I was recently asked about whether or not it is beneficial to do strength training before doing a cardiovascular exercise session. The person who approached me about this was under the impression that if you do strength training before cardiovascular exercise you could increase the amount of fat used during the cardiovascular exercise because the strength training session would have depleted the muscle glycogen.
While this is possible, the average person has enough glycogen in their muscle to last for about 2 hours of sustained, moderate intensity exercise. Most strength training workout sessions aren’t long enough or intense enough to deplete this store. Remember, there is usually a decent amount of rest taking place between sets of a strength training session. Even if the strength training session was long enough and intense enough, depleting our glycogen does have some negative consequences: low blood insulin, more amino acid metabolism, etc. In addition, there is not a body of research evidence that shows that strength training right before a cardiovascular workout increases the amount of fat used during that cardiovascular workout.

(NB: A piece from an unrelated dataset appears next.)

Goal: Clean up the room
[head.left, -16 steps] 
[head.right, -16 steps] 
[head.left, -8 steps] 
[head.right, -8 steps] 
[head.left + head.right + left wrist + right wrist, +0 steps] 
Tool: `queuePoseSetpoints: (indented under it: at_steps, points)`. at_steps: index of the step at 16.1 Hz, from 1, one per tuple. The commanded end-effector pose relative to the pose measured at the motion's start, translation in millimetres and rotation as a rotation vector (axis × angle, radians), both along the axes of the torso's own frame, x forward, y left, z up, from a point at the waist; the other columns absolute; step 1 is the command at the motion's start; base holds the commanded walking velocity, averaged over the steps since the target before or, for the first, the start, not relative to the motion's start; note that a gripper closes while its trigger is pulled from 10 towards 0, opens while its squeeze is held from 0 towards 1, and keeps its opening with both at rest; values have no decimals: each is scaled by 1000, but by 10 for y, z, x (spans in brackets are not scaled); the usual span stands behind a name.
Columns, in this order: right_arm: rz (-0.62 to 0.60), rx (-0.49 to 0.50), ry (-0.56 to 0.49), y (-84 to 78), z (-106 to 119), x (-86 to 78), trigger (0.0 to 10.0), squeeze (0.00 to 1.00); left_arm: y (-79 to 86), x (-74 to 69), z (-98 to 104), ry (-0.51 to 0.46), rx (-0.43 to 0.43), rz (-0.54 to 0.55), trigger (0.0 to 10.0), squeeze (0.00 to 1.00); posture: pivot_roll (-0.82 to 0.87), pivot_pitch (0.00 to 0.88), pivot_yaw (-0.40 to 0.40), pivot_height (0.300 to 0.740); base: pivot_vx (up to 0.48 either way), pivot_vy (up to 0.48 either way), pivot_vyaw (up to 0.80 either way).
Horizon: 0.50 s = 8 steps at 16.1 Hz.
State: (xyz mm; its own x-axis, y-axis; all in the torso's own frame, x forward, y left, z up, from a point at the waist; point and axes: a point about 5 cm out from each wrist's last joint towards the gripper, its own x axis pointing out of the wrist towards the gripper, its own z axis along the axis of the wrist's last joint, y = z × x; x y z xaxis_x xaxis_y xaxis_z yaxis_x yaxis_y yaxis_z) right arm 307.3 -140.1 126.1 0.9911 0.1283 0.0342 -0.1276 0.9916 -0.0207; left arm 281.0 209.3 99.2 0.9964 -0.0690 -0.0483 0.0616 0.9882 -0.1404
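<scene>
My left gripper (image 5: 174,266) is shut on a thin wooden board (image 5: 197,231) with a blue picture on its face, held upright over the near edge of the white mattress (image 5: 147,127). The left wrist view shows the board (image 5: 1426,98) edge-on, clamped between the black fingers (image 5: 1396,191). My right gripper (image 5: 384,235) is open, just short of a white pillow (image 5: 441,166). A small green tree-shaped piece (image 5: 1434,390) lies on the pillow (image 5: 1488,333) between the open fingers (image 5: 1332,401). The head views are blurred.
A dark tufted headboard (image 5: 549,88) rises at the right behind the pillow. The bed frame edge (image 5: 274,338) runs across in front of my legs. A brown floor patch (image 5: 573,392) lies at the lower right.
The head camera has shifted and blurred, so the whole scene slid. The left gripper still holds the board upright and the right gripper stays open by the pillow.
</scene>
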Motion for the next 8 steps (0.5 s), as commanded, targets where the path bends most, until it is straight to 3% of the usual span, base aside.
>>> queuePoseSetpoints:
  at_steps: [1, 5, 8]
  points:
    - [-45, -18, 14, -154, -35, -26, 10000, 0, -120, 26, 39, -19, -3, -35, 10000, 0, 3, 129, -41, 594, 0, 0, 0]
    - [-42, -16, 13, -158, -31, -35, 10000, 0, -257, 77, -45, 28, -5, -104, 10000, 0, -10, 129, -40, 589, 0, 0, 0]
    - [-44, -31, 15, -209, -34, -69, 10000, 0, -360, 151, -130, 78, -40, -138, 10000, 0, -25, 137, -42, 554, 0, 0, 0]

We have to remember that exercise intensity determines which substrates are used. It’s also important to consider that if we have a really intense strength training session, how will that affect the intensity of our cardiovascular portion of our workout? It really comes down to our goals and what we want to achieve. If weight loss or improved fitness are the goal, then cardiovascular exercise should come first. If we want to build muscular strength and/or muscular endurance, strength training should be performed first.